Ironically, as a source of HIV/AIDS, injected drug use should be more easily interdicted than trying to alter deeply ingrained sexual attitudes. But this is far from reality on the ground, where drug users are viewed as unworthy of helping and, further, incapable of maintaining a strict antiretroviral drug regiment even if it were available. Malinowska-Sempruch snorts at this perverse reasoning: "One thing drug users know how to do well is to take drugs."

Instead, similar to the American model of dealing with drug "criminals" (and the Canadian model too, for that matter), intravenous drug users are arrested and warehoused in atrocious prisons where they're at even further risk of HIV/AIDS contamination from sharing dirty needles. Sharply increasing rates of pre-trial incarceration in overcrowded cells has further fuelled jailhouse use of shared syringes. And Malinowska-Sempruch tells of parents who would rather watch their teenage children die of AIDS than seek help for a drug problem, because they fear police harassment afterward.

Twenty-three thousand Russian prisoners have tested positive and the main killer of all Russian prisoners is tuberculosis, another disease returning with fervour and closely associated to HIV/AIDS infection.

The picture is grim, grim, grim. And it's a picture pre-screened in Africa. But will the lessons learned in the sub-Sahara be applied to Russia and Eastern Europe while there's still time, if there's still time? Or will millions of preventable deaths be the legacy of freedom?

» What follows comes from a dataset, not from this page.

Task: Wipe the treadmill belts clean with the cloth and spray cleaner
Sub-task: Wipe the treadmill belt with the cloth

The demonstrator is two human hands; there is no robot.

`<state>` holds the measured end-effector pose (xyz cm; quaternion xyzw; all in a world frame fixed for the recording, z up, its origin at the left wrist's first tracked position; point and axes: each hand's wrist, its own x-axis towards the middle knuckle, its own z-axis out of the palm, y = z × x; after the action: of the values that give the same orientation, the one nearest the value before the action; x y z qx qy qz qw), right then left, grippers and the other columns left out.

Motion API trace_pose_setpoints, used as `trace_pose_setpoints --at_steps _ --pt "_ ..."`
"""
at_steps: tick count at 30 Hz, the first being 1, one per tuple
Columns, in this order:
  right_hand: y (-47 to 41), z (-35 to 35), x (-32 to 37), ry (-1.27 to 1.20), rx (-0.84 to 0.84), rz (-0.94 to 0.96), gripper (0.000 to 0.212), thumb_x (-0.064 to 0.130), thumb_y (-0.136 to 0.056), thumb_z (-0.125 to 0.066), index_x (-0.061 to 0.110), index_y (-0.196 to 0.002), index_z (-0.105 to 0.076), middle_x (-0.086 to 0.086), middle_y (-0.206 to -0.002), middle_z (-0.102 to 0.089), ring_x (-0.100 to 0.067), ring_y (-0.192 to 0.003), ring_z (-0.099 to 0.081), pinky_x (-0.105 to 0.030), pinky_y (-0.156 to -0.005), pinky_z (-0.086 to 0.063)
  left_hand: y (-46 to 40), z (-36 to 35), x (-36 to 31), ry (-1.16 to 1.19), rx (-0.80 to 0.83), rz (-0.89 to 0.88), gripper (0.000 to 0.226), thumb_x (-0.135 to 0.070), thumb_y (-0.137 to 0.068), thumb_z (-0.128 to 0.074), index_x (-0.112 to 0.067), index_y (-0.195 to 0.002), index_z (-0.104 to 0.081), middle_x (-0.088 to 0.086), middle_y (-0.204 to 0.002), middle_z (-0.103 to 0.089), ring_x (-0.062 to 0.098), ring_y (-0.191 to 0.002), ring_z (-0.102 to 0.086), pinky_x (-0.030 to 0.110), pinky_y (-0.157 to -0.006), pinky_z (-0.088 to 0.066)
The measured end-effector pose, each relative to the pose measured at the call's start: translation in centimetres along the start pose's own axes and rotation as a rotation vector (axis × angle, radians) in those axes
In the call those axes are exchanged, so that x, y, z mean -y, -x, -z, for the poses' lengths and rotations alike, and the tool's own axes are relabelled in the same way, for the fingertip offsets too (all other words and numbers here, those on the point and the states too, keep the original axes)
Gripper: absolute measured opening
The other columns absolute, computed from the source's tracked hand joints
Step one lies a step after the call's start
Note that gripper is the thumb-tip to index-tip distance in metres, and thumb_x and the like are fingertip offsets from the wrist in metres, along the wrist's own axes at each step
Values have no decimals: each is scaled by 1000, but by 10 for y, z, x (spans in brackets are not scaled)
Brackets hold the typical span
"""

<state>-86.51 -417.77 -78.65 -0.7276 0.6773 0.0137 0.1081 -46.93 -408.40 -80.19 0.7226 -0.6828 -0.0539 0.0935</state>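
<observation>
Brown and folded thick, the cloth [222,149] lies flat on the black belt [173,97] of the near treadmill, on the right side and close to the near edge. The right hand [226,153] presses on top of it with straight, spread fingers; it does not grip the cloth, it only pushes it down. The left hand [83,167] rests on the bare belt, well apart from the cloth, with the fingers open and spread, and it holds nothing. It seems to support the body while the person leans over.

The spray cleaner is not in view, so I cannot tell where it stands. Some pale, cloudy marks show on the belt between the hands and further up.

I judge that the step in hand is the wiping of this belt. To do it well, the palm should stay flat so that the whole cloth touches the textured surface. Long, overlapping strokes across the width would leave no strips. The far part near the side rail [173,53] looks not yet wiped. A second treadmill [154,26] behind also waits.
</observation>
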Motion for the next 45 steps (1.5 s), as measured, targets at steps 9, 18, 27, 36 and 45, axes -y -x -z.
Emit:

"My father was sentenced to life in prison at age 18 for political activity," said Malinowska-Sempruch. "He spent 12 years in prison and died before Poland became a truly independent country again in the late '80s. There are hundreds of thousands of men and women who, like my father, sacrificed their lives opposing communism.

"None of them did that to now watch their children, or their children's children, or their neighbour's children, be locked up in prison for drug use or die of AIDS."